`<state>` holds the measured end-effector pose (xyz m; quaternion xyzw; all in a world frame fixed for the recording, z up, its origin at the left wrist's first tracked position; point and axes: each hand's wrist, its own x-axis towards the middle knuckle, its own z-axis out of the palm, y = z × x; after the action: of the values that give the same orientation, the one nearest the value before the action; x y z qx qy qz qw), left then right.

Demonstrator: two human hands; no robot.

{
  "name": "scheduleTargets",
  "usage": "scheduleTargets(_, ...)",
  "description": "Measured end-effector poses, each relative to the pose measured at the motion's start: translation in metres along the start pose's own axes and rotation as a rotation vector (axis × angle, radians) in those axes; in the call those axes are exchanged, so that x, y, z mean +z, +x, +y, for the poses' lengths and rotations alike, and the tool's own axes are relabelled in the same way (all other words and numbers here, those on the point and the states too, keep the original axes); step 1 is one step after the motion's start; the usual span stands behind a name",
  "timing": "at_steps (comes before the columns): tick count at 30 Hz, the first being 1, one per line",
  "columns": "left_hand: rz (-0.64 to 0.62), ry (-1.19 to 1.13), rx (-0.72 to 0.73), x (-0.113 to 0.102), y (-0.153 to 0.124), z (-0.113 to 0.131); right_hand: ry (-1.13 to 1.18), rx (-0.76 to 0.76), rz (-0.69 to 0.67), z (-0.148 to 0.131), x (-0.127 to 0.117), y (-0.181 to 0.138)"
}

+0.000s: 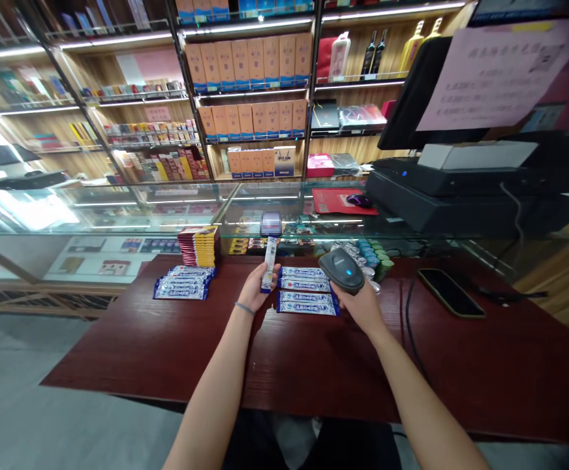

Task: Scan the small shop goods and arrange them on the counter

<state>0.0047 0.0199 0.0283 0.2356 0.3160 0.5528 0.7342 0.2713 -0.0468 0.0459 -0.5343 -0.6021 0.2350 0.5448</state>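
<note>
Between the thumb and fingers of my left hand [254,287] stands a slim blue-and-white snack packet [269,261], its pale back with small print turned toward me. My right hand [360,305] is closed around a dark barcode scanner [343,269] with a blue light on top; its head points left, toward the packet. Under and between the hands lie several similar blue-and-white packets [308,302] in two groups on the dark red table [304,365]. Farther left, another pile of these packets [183,284] lies beside a stack of red-and-yellow boxes [199,246].
A phone [451,292] and a black cable [410,326] lie on the right. Round cans [372,254] stand behind the scanner. Beyond the table runs a glass counter [167,205] with a mouse [359,200] on a red mat and a monitor [412,98] at right.
</note>
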Motion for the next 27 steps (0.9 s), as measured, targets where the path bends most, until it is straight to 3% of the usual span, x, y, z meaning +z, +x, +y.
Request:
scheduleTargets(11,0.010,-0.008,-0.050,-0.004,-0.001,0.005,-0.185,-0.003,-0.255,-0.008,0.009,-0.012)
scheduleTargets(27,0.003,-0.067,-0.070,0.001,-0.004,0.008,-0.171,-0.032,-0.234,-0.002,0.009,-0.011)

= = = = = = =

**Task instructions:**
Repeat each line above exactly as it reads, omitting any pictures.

**Answer to the exercise:**
`<state>` holds the measured end-effector pose (xyz m; quaternion xyzw; all in a world frame fixed for the recording, z up, its origin at the left wrist's first tracked position; point and axes: each hand's wrist, its own x-axis towards the middle knuckle, its own z-axis out of the palm, y = z × x; after the action: of the values that give the same orientation, the one nearest the value before the action; x y z qx qy qz qw), left then right.

Demonstrator: two human hands; no robot.

{
  "name": "scheduleTargets",
  "usage": "scheduleTargets(_, ...)",
  "description": "Measured end-effector poses, each relative to the pose measured at the motion's start: translation in metres along the start pose's own axes and rotation as a rotation vector (axis × angle, radians) in those axes; in the call those axes are exchanged, so that x, y, z mean +z, +x, +y, for the poses' lengths and rotations alike, and the tool's own axes are relabelled in the same way (all other words and numbers here, those on the point and the states too, keep the original axes); step 1 is one step after the motion's start; the usual span stands behind a name",
  "timing": "at_steps (comes before the columns): tick count at 30 Hz, the first being 1, one per line",
  "columns": "left_hand: rz (-0.64 to 0.62), ry (-1.19 to 1.13), rx (-0.72 to 0.73), x (-0.113 to 0.102), y (-0.153 to 0.124), z (-0.113 to 0.131); right_hand: ry (-1.13 to 1.18), rx (-0.76 to 0.76), rz (-0.69 to 0.67), z (-0.148 to 0.131), x (-0.127 to 0.117), y (-0.181 to 0.138)"
}

+0.000s: 

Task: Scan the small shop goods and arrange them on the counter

<state>0.0047 0.0199 0.0283 0.2356 0.3160 0.5528 0.7342 0.2713 -0.0468 0.0459 -0.5343 -0.6021 0.2350 0.5448</state>
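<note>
Between the thumb and fingers of my left hand [254,287] stands a slim blue-and-white snack packet [269,261], its pale back with small print turned toward me. My right hand [360,305] is closed around a dark barcode scanner [343,269] with a blue light on top; its head points left, toward the packet. Under and between the hands lie several similar blue-and-white packets [308,302] in two groups on the dark red table [304,365]. Farther left, another pile of these packets [183,284] lies beside a stack of red-and-yellow boxes [199,246].
A phone [451,292] and a black cable [410,326] lie on the right. Round cans [372,254] stand behind the scanner. Beyond the table runs a glass counter [167,205] with a mouse [359,200] on a red mat and a monitor [412,98] at right.
</note>
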Motion for the next 27 steps (0.9 s), as measured, targets where the path bends most, until it is straight to 3% of the usual span, x, y, z meaning +z, +x, +y.
Request:
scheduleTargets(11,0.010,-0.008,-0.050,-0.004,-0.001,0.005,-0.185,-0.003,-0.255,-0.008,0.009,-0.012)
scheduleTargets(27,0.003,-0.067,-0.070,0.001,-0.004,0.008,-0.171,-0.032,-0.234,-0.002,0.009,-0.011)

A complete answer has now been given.